Task details:
Your response should consist of the data that follows, repeated in full without alteration.

Data block:
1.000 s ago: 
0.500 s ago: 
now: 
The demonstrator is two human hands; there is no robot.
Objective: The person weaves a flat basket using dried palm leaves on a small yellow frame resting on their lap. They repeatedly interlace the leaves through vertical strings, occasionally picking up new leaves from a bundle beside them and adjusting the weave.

Answer to the exercise:
1.000 s ago: 
0.500 s ago: 
now: 
The demonstrator is two human hands; there is no robot.
Objective: The person weaves a flat basket using dried palm leaves on a small yellow frame resting on their lap. They repeatedly interlace the leaves through vertical strings, occasionally picking up new leaves from a bundle beside them and adjusting the weave.

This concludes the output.